Which goes to show that, in truth, the L-word still has potency. Laura Kuenssberg got into enough trouble for implying Jeremy Corbyn had not told the truth when he claimed he watched the Queen on TV on Christmas Day. Emily Maitlis suggested that whatever he claimed, the Prime Minister’s chief adviser Dominic Cummings broke the lockdown rules and “the country can see that”. Neither actually used the word “liar” – and quite right for skating round it. But how confident can we be that the BBC will use the L-word when the chips are down? This May, Maitlis got into enough hot water with the right-wing papers when Newsnight retweeted something Donald Trump’s former director of communications Anthony Scaramucci said (“You didn’t think you were going to be in a situation where you had a pathological liar as the President of the US.”)
The BBC’s new boss Tim Davie has been at pains to show he wants impartiality from his presenters and reporters. “How employees of the BBC conduct themselves is vital to maintaining trust,” he says. No doubt he means it, while hoping his new-broom impartiality signalling will help staunch the complaint calls from Downing Street (Newsnight’s excellent Lewis Goodall comes up a lot, I’m told.)

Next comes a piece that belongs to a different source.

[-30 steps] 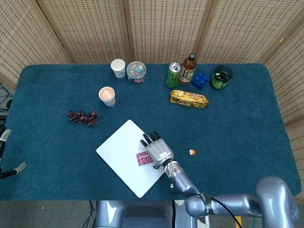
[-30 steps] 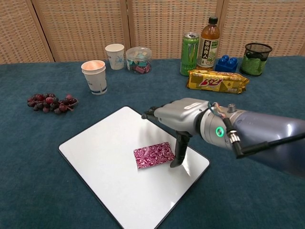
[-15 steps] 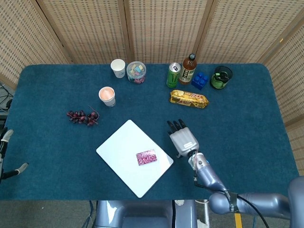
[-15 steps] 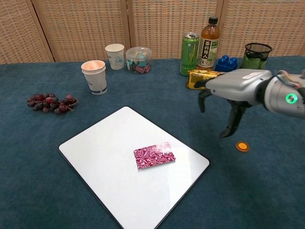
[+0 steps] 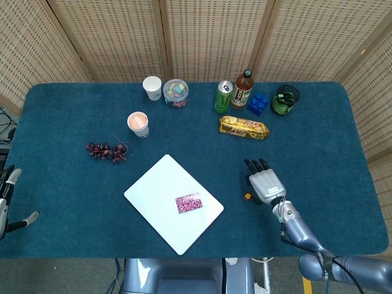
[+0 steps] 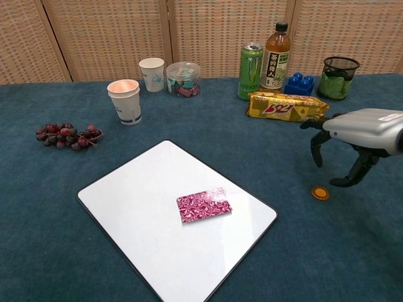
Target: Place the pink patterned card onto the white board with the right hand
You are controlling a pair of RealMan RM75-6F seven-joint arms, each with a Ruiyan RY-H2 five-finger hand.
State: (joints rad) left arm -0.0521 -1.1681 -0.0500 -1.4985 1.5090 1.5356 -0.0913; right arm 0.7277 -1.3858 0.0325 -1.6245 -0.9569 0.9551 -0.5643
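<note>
The pink patterned card (image 5: 188, 203) (image 6: 203, 204) lies flat on the white board (image 5: 159, 190) (image 6: 138, 201), toward the board's right side. Nothing touches it. My right hand (image 5: 264, 183) (image 6: 356, 135) hovers over the blue cloth well to the right of the board, empty, with its fingers apart and curved downward. A small orange disc (image 5: 248, 196) (image 6: 320, 192) lies on the cloth just left of that hand. My left hand (image 5: 7, 199) shows only as a few fingers at the far left edge of the head view, off the table.
Along the back stand two paper cups (image 5: 152, 87) (image 5: 138, 124), a clear tub (image 5: 176, 92), a green can (image 5: 223, 97), a bottle (image 5: 242, 89), blue blocks (image 5: 258, 103) and a mesh cup (image 5: 285, 100). A snack pack (image 5: 244, 127) lies in front of them; grapes (image 5: 106, 150) sit left.
My right hand has let go of the card and swung away to the right, off the board and past the orange disc. The card stays on the board.
</note>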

Much as we all have to play the hand we are dealt, personally I prefer that attitude of Dorothy Byrne, now editor at large at Channel 4: “I believe that we need to start calling politicians out as liars when they lie. If we continue to be so polite, how will our viewers know that politicians are lying?”
In this of all ages, with this of all prime ministers, isn’t that the issue, rather than the Daily Mail fretting about social media? These supposedly embarrassing tweets, after all, did not reveal partiality – however much the Mail calls Maitlis “left-leaning” – but journalistic judgment. Still the BBC seems to struggle to tell the difference.